» **Try it**
Copy the lines below verbatim. Begin with the first and end with the line containing "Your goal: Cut".

Excerpts from a dataset:
+ + + + +
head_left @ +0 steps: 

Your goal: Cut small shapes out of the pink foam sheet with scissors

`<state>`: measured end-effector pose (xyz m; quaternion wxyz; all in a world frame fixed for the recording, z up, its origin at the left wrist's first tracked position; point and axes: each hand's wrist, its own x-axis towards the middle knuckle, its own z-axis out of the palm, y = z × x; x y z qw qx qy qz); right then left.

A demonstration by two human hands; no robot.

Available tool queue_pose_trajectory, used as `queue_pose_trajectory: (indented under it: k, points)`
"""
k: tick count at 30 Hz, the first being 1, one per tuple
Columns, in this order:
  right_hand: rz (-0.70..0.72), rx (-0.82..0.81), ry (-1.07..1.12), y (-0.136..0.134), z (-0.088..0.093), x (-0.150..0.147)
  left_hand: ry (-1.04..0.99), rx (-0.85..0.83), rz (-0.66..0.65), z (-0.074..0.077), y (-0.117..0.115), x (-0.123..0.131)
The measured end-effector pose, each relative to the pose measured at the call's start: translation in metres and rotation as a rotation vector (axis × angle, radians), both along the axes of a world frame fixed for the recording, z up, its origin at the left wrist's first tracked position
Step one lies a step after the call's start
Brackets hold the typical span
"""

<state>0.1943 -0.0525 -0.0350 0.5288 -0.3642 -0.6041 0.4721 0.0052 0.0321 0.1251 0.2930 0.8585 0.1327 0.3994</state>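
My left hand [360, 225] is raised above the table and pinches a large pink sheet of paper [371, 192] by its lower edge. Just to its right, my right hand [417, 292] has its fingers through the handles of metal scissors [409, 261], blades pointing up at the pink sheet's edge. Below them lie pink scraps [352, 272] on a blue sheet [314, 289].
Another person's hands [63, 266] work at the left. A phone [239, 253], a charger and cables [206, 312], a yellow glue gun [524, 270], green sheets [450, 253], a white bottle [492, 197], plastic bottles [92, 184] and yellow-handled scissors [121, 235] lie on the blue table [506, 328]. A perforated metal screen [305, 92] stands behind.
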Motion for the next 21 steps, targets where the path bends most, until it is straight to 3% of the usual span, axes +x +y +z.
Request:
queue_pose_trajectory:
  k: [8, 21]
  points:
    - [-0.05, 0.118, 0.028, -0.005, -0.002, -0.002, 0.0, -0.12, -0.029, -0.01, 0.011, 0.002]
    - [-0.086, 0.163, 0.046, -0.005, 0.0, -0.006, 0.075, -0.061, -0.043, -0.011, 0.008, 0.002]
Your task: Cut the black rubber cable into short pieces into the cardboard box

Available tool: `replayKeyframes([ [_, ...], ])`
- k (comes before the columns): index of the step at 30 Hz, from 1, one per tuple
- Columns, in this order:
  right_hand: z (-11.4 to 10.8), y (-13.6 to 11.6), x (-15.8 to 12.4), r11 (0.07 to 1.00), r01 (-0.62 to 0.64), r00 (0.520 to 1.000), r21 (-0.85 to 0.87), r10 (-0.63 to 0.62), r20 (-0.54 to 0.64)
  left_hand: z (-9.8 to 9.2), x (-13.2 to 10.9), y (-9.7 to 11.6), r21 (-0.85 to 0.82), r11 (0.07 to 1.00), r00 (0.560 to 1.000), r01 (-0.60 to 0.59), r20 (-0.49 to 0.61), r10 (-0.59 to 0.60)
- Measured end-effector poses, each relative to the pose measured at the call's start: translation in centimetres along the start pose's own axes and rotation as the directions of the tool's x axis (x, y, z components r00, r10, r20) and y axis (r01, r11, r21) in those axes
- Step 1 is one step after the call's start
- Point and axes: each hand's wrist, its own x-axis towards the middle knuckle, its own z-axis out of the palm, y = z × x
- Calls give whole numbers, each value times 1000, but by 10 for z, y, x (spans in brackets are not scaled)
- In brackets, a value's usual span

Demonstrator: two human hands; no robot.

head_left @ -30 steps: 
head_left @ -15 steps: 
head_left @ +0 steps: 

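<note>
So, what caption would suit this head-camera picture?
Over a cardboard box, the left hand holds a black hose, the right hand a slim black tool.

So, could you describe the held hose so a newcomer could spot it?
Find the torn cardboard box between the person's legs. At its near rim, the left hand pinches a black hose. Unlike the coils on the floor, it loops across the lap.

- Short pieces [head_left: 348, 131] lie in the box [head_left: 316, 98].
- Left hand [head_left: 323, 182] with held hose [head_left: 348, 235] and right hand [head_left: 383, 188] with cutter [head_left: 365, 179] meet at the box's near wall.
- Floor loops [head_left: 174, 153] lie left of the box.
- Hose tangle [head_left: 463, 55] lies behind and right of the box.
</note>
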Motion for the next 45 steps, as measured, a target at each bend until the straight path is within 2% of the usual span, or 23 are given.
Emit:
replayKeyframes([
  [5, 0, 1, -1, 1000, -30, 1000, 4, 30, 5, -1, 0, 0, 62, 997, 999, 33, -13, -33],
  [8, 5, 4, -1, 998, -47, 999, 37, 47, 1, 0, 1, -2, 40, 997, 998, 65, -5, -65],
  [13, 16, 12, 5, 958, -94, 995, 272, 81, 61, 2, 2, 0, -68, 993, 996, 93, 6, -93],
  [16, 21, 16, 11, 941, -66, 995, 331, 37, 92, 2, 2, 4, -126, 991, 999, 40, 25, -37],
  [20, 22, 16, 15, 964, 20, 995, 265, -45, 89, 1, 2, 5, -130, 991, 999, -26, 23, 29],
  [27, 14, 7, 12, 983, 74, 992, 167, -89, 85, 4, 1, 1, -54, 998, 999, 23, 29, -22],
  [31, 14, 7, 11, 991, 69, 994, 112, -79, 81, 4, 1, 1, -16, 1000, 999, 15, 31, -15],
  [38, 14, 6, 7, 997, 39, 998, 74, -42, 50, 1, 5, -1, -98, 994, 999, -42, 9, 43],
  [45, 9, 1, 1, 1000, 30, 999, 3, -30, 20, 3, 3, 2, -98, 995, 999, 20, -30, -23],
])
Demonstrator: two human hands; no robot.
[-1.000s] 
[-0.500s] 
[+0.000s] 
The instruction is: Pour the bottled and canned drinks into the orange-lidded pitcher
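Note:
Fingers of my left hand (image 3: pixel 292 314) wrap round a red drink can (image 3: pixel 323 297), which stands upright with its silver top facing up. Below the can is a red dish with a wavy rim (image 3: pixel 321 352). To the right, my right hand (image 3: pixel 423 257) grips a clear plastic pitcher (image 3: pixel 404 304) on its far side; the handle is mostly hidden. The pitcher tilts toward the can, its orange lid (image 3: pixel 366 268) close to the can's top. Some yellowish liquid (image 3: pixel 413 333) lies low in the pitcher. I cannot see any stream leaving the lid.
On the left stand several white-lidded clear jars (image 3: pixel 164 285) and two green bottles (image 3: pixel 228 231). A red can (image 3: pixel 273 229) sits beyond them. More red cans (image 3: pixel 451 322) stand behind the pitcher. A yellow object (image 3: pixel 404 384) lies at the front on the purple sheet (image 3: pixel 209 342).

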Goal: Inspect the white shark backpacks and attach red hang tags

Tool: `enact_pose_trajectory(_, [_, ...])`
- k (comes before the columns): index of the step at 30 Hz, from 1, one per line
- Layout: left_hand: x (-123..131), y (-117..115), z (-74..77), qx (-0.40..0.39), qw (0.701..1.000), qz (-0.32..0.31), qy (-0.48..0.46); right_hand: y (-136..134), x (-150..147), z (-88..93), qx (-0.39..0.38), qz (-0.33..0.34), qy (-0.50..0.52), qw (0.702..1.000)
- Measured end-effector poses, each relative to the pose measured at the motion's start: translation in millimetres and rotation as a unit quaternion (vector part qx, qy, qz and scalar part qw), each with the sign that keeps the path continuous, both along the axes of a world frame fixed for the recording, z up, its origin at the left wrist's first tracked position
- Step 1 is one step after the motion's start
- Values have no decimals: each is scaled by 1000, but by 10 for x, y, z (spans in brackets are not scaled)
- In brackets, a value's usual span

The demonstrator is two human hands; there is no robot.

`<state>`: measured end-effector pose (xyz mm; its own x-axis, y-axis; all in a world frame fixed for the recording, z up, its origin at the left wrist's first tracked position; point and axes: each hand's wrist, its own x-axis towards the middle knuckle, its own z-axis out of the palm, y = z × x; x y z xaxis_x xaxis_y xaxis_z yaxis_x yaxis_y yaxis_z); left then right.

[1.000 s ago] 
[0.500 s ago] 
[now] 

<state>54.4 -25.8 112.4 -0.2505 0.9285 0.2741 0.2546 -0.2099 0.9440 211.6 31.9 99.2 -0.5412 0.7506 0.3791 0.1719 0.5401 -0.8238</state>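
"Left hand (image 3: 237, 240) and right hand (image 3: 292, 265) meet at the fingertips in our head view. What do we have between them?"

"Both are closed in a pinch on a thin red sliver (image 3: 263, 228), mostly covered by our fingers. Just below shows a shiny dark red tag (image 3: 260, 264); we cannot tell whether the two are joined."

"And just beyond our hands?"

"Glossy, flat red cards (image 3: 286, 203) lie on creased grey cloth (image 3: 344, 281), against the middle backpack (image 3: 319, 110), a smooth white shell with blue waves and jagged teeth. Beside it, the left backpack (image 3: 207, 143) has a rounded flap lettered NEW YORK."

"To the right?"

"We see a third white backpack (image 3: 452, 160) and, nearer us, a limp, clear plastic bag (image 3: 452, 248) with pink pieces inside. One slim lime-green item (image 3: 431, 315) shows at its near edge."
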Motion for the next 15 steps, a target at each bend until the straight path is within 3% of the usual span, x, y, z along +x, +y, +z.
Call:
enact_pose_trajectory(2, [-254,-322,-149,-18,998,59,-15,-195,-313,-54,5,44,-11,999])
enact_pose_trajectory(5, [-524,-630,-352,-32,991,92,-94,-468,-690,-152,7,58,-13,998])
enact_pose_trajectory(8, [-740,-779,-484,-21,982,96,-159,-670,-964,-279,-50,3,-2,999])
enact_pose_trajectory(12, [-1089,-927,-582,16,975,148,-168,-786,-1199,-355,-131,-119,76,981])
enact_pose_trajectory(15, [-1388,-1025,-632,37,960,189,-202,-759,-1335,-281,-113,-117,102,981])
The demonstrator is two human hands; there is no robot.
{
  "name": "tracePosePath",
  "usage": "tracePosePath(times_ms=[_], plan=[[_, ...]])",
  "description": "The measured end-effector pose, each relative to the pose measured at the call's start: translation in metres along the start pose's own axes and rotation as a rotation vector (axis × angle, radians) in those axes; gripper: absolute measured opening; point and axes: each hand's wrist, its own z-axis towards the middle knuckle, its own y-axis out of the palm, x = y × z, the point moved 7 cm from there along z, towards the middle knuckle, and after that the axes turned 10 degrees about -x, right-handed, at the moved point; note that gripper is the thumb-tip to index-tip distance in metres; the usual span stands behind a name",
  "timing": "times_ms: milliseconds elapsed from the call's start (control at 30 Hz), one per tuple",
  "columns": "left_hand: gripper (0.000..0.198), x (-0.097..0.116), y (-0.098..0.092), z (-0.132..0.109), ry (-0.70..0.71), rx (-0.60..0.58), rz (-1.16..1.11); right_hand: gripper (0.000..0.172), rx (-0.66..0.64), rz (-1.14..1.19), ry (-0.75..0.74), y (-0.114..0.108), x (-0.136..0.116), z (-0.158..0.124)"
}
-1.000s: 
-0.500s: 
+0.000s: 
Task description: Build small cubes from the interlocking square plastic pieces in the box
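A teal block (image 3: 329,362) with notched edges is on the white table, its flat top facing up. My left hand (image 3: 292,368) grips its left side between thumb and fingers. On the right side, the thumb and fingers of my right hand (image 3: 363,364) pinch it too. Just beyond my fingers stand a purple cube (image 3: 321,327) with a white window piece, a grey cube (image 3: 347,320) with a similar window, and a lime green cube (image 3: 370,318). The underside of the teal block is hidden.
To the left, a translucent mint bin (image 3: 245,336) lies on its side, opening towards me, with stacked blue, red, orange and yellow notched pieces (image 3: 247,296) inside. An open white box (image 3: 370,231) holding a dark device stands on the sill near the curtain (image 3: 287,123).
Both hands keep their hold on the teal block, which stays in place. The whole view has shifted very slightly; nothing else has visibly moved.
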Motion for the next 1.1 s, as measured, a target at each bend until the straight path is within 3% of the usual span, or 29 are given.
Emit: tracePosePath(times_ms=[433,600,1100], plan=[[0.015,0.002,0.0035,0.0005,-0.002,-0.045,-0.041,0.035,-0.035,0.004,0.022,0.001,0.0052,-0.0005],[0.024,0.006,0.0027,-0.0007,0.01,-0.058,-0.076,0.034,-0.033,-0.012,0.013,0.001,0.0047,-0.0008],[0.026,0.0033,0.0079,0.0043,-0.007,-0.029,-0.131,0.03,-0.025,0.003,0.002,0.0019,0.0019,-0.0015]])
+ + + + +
» **Exercise answer**
head_left @ +0 steps: 

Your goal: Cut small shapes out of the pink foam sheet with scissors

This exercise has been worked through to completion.